İnşaatların, yasa ve yönetmeliklerde belirlenen standartlara uygunluğunu denetlemenin kamu makamlarının yükümlülüğü olduğunu belirten HRW’ye göre görevlerini gerektiği gibi yerine getirmeyen kamu görevlileri hakkında cezai soruşturma ve kovuşturma açılması, özel sektördeki sorumluların yargılanmasının gerisinde kalmamalı.

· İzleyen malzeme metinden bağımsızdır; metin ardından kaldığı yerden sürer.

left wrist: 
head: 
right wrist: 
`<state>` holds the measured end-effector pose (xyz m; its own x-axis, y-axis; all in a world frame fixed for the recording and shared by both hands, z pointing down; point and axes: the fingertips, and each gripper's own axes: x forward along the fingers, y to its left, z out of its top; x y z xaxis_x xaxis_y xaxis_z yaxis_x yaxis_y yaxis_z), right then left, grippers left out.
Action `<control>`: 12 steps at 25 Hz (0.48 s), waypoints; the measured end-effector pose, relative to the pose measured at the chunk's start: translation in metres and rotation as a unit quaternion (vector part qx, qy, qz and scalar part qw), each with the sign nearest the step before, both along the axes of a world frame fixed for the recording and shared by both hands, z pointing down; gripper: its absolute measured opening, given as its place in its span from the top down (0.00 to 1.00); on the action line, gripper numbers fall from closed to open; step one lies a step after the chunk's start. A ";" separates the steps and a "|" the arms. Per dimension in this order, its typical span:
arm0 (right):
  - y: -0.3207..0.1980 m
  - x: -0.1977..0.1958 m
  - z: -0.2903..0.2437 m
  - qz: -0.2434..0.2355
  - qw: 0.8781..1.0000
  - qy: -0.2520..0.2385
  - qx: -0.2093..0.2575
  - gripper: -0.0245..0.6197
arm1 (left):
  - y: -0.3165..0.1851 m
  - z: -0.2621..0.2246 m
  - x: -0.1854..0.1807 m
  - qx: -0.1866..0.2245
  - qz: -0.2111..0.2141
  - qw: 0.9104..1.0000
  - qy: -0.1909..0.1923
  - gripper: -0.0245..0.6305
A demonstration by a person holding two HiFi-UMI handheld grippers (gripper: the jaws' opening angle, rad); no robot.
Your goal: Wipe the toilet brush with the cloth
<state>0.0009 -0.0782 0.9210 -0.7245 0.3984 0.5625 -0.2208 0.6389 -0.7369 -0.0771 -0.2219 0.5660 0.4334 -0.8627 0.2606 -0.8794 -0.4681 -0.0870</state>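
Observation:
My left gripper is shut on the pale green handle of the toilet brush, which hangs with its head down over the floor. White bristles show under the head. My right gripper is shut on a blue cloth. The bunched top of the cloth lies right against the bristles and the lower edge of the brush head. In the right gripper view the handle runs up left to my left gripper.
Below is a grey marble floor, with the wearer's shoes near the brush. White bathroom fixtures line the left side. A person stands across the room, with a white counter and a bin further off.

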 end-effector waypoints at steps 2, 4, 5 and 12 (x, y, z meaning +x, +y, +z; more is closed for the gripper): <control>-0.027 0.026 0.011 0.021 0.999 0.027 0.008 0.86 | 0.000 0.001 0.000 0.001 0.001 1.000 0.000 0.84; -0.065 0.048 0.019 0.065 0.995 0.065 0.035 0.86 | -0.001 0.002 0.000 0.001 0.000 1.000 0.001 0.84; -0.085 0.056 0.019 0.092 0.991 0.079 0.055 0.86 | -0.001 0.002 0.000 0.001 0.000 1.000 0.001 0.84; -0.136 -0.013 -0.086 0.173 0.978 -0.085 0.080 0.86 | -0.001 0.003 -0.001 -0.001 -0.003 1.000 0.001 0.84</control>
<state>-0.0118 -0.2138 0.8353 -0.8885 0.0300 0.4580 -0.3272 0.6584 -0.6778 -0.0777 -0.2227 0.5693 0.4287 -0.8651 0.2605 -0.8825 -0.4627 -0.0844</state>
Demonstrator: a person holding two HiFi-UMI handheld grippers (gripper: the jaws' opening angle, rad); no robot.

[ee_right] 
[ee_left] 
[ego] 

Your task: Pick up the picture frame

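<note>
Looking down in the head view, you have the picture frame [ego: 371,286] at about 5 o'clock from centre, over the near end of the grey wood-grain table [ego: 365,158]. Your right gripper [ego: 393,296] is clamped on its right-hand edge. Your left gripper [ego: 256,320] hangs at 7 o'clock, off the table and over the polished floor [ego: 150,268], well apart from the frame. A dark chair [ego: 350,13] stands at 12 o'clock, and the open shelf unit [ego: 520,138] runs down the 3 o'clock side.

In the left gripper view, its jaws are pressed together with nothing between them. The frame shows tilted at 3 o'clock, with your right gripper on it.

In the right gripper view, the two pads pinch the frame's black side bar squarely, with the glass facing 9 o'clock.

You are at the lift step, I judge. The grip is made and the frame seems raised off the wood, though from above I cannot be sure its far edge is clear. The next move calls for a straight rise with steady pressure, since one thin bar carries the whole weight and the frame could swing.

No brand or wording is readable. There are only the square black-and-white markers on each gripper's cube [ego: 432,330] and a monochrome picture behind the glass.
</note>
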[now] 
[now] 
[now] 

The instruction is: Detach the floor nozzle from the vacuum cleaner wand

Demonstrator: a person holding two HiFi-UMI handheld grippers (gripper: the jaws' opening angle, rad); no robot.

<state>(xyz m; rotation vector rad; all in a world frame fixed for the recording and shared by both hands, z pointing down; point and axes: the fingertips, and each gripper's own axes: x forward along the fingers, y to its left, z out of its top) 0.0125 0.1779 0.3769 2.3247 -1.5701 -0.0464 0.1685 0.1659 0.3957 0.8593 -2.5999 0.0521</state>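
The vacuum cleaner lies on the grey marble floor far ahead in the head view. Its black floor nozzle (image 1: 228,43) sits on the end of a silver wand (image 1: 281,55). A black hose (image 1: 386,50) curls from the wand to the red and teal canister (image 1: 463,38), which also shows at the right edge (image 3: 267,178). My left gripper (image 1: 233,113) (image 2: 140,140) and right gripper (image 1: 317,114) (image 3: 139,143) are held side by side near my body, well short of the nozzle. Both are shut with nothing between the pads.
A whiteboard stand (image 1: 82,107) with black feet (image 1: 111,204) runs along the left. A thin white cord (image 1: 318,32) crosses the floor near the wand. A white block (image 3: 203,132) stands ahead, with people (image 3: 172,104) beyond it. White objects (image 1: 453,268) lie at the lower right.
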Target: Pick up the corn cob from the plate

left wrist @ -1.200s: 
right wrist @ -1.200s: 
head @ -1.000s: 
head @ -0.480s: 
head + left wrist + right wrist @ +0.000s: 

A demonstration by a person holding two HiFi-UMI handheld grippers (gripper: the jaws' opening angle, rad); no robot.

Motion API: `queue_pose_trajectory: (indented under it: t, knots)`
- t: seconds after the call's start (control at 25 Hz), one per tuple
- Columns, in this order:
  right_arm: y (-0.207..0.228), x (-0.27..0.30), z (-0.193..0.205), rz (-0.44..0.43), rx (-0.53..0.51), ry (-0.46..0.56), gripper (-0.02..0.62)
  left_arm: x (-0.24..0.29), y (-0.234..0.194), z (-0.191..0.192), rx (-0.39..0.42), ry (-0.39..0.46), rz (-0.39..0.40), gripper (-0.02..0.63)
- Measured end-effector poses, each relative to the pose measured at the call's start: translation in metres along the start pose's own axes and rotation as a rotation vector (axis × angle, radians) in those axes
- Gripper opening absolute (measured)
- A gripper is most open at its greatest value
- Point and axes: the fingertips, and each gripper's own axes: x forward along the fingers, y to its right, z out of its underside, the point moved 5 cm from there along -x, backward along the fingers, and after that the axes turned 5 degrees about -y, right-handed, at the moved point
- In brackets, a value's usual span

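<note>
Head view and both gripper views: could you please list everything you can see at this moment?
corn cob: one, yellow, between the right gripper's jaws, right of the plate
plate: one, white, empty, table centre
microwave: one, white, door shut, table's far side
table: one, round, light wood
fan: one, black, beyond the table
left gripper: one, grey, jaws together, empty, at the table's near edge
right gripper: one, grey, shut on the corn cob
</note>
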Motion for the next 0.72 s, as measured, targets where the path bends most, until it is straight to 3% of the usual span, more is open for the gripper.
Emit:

Hugh Williamson bu konuda "Depremlerdeki önlenebilir ölümler söz konusu olduğunda, Türkiye'nin siciline hem özel sektör, hem de kamu görevlileri açısından şok edici bir cezasızlık kültürü hakim ve bunun artık değişmesi gerekiyor" dedi ve “Aileler sevdiklerini kaybetmenin acısını yaşıyorlar; elbette hiçbir mahkeme kararı kaybedilenleri geri getirmez, ama en azından sorumlulardan hesap sorulduğunu ve hayatlarının gelecekte daha iyi korunması için başka adımları atıldığını görmek onların hakkı” ifadelerini kullandı.